Try it
Without the pictures, retype exactly the lines from the top of the entries below through the line that contains "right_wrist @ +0".

Data items
╔══

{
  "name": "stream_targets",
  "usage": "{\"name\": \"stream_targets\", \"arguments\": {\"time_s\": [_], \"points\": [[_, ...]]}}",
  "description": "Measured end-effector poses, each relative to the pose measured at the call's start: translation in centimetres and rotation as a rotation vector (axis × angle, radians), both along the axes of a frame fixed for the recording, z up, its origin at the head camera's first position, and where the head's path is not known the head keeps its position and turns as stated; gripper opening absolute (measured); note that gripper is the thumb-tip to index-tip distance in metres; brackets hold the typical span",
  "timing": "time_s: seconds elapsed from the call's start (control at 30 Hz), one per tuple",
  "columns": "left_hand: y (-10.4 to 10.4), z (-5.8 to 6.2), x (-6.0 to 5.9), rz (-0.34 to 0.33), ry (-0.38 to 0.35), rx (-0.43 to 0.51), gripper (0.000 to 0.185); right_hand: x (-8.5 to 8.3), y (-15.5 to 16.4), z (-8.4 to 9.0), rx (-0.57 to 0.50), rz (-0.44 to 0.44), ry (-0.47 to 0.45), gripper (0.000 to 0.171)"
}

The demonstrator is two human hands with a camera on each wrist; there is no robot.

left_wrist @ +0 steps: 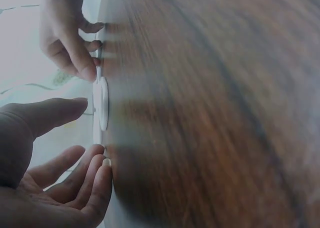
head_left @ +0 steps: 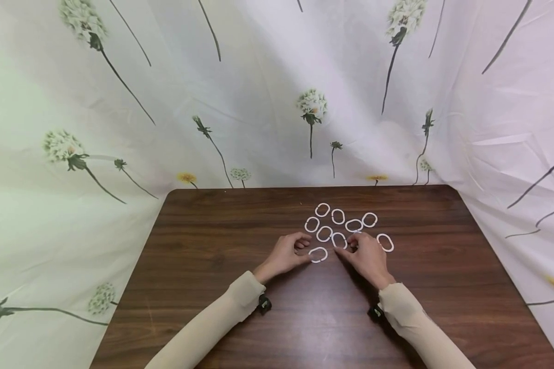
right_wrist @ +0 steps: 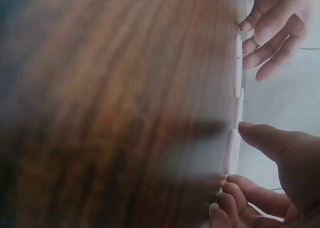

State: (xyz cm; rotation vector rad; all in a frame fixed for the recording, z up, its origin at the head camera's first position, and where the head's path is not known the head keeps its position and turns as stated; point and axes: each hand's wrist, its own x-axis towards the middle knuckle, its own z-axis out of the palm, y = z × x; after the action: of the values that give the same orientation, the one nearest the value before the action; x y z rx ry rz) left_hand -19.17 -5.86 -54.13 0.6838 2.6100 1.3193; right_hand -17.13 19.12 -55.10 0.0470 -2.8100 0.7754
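Observation:
Several white oval split rings lie flat on the dark wooden table. In the head view my left hand (head_left: 288,252) is just left of the nearest split ring (head_left: 318,254), its thumb tip at that ring's edge. The thumb and fingers stand apart, as the left wrist view also shows with the left hand (left_wrist: 60,153). My right hand (head_left: 368,256) is over the right side of the group. Its thumb and forefinger are spread at another split ring (head_left: 339,241), which lies on the table; whether they touch it is unclear. Part of one ring is hidden beneath the right hand.
Farther back lie more rings, including a far one (head_left: 322,210) and one at the right (head_left: 385,243). The wooden table (head_left: 212,225) ends at a hanging white cloth (head_left: 258,128) with printed dandelions. Small dark cameras sit at both wrists.

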Motion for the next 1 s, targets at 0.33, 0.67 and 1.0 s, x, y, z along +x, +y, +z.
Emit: {"name": "stream_targets", "arguments": {"time_s": [0.33, 0.67, 1.0], "points": [[0.9, 0.0, 0.3, 0.004, 0.048, -0.037, 0.053, -0.3, -0.3, 0.2, 0.017, -0.025, -0.013, 0.041], [1.7, 0.5, 0.4, -0.003, 0.106, -0.135, 0.052, -0.6, -0.4, 0.7, 0.021, -0.031, -0.081, 0.039], [2.2, 0.9, 0.2, 0.023, 0.076, -0.242, 0.055, -0.7, -0.3, 1.0, -0.021, -0.013, -0.146, 0.038]]}}
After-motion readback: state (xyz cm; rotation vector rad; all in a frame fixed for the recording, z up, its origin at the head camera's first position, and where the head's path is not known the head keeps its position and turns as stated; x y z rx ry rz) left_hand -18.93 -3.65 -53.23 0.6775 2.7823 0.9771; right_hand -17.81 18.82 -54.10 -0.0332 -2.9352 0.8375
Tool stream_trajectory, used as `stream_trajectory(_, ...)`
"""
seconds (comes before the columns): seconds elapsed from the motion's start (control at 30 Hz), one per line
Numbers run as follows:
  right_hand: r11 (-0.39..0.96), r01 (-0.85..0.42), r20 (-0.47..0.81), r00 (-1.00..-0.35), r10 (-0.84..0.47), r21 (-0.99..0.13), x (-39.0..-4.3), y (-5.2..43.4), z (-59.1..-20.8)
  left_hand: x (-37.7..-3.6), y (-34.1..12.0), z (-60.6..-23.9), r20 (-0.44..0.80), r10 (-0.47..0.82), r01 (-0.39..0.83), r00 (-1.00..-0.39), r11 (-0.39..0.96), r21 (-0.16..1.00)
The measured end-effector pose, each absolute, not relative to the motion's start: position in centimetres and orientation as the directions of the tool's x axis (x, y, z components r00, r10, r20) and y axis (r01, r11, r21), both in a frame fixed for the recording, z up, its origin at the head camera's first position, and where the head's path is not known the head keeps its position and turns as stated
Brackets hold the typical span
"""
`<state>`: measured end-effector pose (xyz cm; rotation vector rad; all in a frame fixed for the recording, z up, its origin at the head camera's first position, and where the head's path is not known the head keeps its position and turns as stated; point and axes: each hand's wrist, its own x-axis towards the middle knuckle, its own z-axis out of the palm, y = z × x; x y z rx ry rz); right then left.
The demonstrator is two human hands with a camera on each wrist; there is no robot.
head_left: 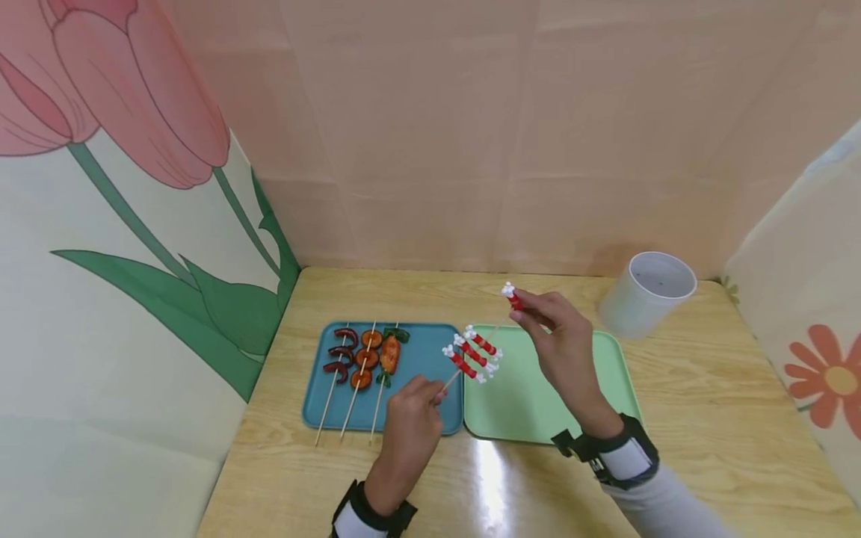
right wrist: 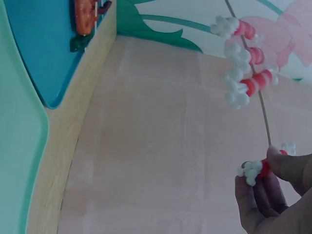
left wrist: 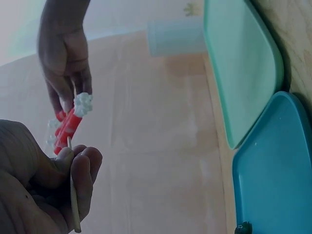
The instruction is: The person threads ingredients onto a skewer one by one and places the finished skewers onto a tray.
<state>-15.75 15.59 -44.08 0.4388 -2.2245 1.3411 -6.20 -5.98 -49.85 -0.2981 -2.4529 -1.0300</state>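
Three skewers (head_left: pixel 359 366) lie on the blue tray (head_left: pixel 424 359); green tray (head_left: pixel 531 403) bare.

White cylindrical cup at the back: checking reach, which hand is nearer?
Right. The right hand is raised just left of the white cylindrical cup; the left hand is much farther, over the blue tray.

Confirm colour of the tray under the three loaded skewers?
Blue tray; the head view shows it best, beside the green tray.

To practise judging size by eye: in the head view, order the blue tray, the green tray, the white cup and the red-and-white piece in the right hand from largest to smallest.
1. blue tray and green tray: look alike, so unranked.
2. white cup.
3. red-and-white piece, pinched by the right hand.
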Motion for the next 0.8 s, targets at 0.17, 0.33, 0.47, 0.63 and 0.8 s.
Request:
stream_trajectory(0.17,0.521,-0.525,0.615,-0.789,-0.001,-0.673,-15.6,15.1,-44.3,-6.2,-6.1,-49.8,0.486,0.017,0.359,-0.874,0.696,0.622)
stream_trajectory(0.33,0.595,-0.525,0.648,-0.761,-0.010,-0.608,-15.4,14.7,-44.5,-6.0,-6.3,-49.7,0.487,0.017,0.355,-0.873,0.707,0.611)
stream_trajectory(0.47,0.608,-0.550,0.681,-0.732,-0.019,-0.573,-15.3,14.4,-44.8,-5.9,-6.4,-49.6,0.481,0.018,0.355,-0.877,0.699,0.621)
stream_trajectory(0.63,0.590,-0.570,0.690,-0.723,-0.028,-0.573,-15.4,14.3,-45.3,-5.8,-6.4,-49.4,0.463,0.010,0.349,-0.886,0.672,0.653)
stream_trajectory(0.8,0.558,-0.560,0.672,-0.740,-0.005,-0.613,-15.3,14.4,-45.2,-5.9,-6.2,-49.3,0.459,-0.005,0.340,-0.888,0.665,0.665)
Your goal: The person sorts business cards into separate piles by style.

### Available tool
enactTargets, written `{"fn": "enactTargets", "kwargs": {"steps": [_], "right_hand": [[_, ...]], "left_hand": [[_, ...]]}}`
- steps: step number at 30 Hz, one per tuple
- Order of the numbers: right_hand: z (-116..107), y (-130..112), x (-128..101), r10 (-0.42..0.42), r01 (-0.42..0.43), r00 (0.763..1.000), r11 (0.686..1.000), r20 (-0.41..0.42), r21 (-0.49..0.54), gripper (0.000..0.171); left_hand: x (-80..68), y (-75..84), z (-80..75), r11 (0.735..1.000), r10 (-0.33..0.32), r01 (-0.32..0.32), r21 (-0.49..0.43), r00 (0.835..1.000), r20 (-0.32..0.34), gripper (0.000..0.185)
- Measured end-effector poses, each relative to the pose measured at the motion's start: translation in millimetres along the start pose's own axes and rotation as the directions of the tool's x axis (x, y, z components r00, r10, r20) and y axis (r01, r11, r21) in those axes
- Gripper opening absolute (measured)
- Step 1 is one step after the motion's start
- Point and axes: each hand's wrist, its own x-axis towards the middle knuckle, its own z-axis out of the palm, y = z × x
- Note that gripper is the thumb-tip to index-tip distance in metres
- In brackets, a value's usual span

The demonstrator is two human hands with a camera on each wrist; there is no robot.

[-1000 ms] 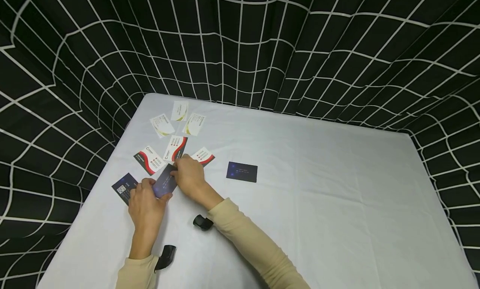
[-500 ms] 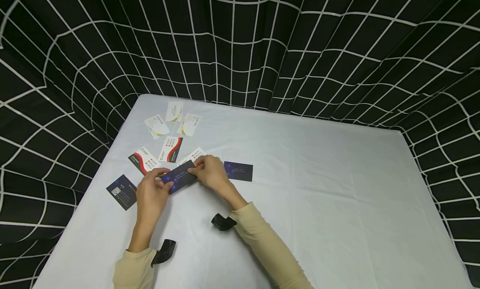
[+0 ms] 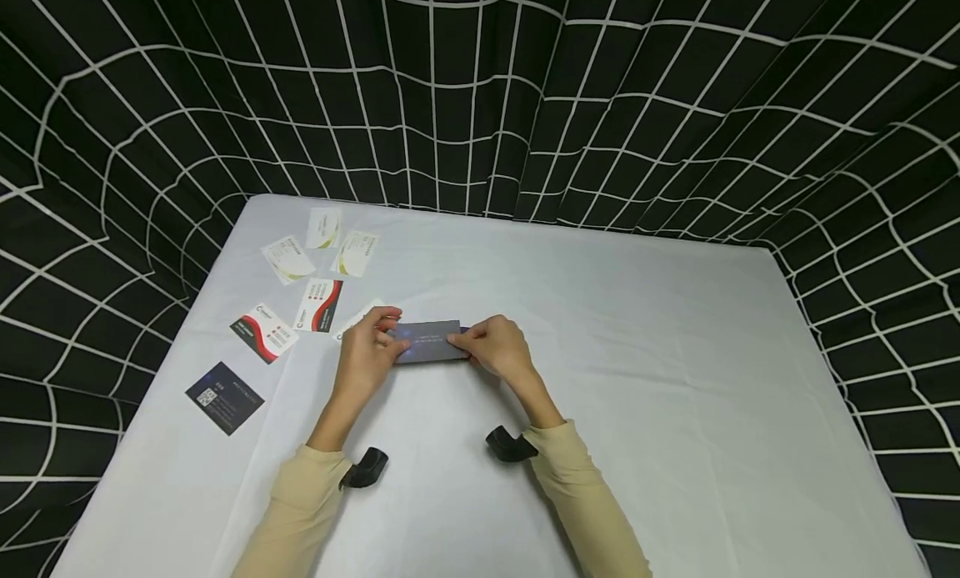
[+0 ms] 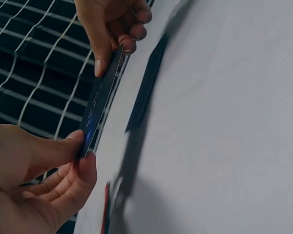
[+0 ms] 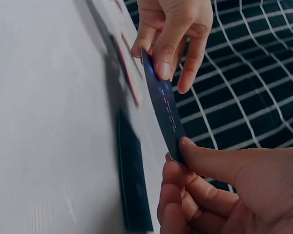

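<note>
A dark blue business card [image 3: 429,342] with small print is held up above the white table, one end in each hand. My left hand [image 3: 366,353] pinches its left end between thumb and fingers. At the other end, the thumb and fingers of my right hand [image 3: 501,349] pinch it too. Both wrist views show the card clear of the tabletop and slightly bowed. Beneath it, flat on the cloth, lies another dark card [image 5: 133,180], mostly hidden in the head view. A red-and-white card [image 3: 356,319] is partly covered by my left hand.
To the left lie a dark card with a QR code [image 3: 225,399], two red, white and black cards [image 3: 264,333], and several white cards with gold curves [image 3: 356,253] farther back. Black grid-patterned curtain [image 3: 465,103] surrounds the white-clothed table [image 3: 637,378]. Black wrist devices [image 3: 510,444] stick out from both sleeves.
Both hands have carried the dark blue card rightward from beside the QR-code card to above the other dark card, turning it level. The head view has shifted slightly right.
</note>
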Motion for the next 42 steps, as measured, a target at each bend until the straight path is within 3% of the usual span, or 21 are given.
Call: {"fn": "enactTargets", "kwargs": {"steps": [6,12,42], "right_hand": [[-12,17,-2,0.063,-0.065,0.996,0.997,-0.067,-0.041,0.035],[-12,27,-5,0.088,-0.095,0.990,0.994,-0.107,-0.059,0.033],[-2,33,-7,0.077,-0.099,0.980,0.989,-0.185,-0.113,0.034]], "left_hand": [[14.2,4.5,29.2,0.997,0.039,-0.039,0.059,0.999,0.001,0.039],[16.9,4.3,45.1,0.989,0.083,-0.079,0.125,0.996,-0.027,0.032],[9.9,7.7,59.7,0.959,0.081,-0.068,0.274,0.996,-0.034,0.030]]}}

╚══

The answer
{
  "name": "stream_targets",
  "usage": "{\"name\": \"stream_targets\", \"arguments\": {\"time_s\": [_], \"points\": [[_, ...]]}}",
  "description": "Measured end-effector poses, each relative to the pose measured at the call's start: translation in centimetres and rotation as a rotation vector (axis × angle, radians), both along the axes of a frame fixed for the recording, z up, its origin at the head camera's first position, and where the head's path is not known the head keeps its position and turns as stated; gripper opening absolute (measured); note that gripper is the thumb-tip to index-tip distance in metres; brackets hold the typical span",
  "timing": "time_s: seconds elapsed from the call's start (control at 30 Hz), one per tuple",
  "columns": "left_hand: y (-10.4 to 10.4), z (-5.8 to 6.2), x (-6.0 to 5.9), rz (-0.34 to 0.33), ry (-0.38 to 0.35), rx (-0.43 to 0.51), gripper (0.000 to 0.185); right_hand: x (-8.5 to 8.3), y (-15.5 to 16.4), z (-8.4 to 9.0), rx (-0.57 to 0.50), rz (-0.44 to 0.44), ry (-0.47 to 0.45), gripper (0.000 to 0.171)"
}

The demonstrator is two human hands with a camera on each wrist; there is no robot.

left_wrist @ +0 steps: 
head_left @ +0 steps: 
right_wrist @ +0 steps: 

The exercise concludes with that.